Customer wants to divide a physical node into some virtual nodes, then use them exclusively. Currently I'm thinking of using GRES with "Cores=" specification. For example, ##################### in gres.conf: NodeName=node[01-04] AutoDetect=off Name=vnode File=/tmp/dummy0 Cores=0-3 NodeName=node[01-04] AutoDetect=off Name=vnode File=/tmp/dummy1 Cores=4-7 NodeName=node[01-04] AutoDetect=off Name=vnode File=/tmp/dummy2 Cores=8-11 NodeName=node[01-04] AutoDetect=off Name=vnode File=/tmp/dummy3 Cores=12-15 in slurm.conf: GresTypes=vnode then, $ sbatch --gres=vnode:2 --gres-flags=enforce-binding --wrap "sleep 100" ##################### But "--gres" doesn't mean the total number of GRES, but the number of GRES on each node. I'd like to specify the "total" in order to minimize the number of the nodes. On the other hand, "--gpus" option is available for GPU resource and we can request the total number of GPUs. Is it possible to define dummy GPU resource and use it for our purpose? Or is there any other ways that satisfy customer's request?
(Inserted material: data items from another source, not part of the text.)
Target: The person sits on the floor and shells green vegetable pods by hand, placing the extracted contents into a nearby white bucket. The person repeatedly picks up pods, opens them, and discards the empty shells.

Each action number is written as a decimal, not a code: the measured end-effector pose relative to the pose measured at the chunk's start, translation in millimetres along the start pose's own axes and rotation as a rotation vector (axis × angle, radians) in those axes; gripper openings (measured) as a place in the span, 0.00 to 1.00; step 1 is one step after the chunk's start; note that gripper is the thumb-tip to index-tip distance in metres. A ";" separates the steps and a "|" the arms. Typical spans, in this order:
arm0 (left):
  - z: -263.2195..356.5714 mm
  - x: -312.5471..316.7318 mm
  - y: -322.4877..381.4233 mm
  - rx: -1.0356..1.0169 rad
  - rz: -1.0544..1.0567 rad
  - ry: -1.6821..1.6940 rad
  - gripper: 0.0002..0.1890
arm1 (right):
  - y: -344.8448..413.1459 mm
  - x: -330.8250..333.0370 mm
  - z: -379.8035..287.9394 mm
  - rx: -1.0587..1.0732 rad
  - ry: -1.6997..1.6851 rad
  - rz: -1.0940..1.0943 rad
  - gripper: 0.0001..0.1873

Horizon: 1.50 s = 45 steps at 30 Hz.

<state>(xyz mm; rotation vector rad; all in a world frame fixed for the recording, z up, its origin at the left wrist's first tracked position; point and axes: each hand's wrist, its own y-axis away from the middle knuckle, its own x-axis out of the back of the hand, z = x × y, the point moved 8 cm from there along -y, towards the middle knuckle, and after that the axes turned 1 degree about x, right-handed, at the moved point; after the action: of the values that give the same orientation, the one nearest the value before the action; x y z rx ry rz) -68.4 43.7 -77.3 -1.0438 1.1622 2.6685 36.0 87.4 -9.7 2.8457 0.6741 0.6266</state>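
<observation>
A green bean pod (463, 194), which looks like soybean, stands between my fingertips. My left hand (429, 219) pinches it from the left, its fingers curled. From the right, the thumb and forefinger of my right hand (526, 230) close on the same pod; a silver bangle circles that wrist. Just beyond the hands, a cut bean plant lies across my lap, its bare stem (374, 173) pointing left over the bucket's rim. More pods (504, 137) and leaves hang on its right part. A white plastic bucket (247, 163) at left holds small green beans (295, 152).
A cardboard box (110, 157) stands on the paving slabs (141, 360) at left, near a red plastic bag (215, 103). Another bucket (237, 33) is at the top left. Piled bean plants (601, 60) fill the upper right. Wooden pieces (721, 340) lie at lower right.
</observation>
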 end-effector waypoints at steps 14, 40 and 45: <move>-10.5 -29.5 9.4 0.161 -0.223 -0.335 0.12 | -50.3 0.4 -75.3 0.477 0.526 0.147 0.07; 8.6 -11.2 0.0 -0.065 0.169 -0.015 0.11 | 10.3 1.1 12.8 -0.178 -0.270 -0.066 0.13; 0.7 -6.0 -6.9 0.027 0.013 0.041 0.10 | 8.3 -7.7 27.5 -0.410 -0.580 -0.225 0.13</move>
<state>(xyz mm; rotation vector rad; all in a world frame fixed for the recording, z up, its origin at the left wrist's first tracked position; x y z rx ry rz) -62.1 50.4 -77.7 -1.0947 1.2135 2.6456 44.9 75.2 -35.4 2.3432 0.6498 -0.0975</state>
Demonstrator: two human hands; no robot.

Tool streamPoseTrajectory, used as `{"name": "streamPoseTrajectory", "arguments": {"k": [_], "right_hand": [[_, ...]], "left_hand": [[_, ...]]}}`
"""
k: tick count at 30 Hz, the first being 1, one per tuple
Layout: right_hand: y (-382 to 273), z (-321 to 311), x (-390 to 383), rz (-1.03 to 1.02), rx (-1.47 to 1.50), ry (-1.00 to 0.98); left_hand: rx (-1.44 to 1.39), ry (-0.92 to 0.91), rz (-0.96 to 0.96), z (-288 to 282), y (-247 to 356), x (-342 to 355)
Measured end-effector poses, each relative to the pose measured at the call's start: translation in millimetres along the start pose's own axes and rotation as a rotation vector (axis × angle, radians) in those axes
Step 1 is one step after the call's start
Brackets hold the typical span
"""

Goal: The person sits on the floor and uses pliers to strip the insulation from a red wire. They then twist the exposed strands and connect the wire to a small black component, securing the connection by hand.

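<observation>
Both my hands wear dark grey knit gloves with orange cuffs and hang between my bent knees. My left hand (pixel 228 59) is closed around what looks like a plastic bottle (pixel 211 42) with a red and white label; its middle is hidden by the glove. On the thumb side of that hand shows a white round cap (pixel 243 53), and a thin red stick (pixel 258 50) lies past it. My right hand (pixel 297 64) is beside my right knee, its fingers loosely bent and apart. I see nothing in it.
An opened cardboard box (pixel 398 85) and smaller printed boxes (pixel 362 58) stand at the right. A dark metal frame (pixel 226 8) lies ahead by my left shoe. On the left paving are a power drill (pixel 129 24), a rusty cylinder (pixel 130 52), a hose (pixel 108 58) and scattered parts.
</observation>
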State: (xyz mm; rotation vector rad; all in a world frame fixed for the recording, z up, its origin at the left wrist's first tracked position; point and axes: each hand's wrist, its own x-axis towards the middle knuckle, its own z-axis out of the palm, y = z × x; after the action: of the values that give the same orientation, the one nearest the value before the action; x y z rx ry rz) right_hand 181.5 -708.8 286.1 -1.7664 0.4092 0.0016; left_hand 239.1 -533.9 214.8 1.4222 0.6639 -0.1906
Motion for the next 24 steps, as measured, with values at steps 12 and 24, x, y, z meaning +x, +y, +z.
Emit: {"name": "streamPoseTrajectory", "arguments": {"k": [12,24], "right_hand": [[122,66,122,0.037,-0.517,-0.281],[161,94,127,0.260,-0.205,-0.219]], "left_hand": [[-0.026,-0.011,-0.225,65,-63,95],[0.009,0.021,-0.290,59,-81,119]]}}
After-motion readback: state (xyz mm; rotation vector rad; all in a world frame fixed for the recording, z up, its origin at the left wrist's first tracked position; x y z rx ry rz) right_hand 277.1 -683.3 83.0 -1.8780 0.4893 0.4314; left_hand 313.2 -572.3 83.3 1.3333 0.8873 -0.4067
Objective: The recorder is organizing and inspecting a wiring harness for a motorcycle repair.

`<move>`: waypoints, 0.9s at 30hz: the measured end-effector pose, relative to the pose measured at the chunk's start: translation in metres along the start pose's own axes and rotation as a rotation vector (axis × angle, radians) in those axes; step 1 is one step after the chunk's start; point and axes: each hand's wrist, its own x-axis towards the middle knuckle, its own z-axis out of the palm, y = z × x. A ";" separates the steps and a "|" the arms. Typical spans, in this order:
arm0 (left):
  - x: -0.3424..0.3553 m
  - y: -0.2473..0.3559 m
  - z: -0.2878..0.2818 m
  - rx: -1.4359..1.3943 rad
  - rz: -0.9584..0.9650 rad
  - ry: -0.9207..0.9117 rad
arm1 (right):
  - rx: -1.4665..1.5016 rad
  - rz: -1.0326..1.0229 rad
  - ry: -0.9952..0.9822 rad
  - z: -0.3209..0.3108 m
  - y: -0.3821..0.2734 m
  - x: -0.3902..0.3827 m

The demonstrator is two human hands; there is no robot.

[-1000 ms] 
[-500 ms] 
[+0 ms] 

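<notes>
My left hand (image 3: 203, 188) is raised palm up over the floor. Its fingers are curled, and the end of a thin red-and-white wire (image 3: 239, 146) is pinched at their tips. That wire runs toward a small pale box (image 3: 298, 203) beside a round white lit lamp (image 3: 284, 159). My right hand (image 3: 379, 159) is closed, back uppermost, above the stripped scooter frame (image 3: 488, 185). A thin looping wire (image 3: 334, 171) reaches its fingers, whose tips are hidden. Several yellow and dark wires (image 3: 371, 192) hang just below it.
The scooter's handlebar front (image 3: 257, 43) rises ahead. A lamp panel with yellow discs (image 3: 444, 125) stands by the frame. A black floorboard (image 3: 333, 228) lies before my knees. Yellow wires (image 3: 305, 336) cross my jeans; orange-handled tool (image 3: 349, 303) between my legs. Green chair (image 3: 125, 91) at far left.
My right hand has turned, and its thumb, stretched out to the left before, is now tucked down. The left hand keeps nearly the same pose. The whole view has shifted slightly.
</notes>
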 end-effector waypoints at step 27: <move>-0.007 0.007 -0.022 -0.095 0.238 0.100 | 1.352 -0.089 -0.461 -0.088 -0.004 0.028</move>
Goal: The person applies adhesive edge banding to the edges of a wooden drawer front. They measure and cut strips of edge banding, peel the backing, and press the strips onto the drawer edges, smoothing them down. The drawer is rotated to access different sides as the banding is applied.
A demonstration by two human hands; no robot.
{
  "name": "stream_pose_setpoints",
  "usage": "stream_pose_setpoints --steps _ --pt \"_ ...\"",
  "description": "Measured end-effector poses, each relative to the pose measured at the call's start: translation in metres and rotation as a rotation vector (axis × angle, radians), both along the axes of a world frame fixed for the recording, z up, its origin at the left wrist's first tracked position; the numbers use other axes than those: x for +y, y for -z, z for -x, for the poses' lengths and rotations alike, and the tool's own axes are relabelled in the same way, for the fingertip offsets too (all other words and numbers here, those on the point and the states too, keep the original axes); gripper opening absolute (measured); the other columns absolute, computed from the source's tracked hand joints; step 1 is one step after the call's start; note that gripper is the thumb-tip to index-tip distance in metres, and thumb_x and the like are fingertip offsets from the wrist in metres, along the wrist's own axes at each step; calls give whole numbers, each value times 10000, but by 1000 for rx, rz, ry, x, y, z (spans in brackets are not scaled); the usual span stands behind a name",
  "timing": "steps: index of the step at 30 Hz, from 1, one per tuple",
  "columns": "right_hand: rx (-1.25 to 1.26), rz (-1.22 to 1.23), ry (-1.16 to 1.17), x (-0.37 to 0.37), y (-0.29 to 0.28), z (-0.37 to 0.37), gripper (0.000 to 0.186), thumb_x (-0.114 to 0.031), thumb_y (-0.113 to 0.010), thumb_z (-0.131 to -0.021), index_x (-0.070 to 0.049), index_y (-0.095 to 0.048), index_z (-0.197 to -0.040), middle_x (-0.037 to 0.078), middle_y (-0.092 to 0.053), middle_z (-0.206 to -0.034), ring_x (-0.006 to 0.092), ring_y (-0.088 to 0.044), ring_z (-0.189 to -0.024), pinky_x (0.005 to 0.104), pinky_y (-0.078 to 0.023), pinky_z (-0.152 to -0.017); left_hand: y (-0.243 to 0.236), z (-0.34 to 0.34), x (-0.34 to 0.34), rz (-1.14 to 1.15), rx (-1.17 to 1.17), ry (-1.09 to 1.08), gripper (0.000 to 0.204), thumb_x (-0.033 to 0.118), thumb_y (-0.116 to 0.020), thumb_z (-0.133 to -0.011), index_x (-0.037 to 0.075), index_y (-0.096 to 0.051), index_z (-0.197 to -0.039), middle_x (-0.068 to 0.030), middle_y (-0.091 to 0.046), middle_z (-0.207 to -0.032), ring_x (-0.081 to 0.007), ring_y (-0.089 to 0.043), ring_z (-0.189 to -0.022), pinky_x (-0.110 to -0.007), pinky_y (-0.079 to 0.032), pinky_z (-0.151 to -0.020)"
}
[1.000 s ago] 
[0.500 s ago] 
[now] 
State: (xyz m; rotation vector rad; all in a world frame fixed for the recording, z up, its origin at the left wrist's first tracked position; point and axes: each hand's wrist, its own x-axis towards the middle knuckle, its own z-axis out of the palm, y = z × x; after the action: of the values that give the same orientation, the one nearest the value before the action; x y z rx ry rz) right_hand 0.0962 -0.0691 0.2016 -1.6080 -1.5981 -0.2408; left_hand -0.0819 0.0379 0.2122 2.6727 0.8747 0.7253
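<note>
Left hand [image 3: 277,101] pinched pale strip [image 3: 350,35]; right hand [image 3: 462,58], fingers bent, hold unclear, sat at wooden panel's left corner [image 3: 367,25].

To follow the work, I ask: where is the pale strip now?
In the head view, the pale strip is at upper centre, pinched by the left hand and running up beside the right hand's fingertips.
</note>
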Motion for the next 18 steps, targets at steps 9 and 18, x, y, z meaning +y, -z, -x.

Cores does not force separation of jobs. It just makes a gres prefer to be bound to said cores. I don't think this is what you are looking for. Why does a customer want to divide a physical node into some virtual nodes? What is the use case? Perhaps I can suggest a good better workaround if I know exactly what they are trying to accomplish.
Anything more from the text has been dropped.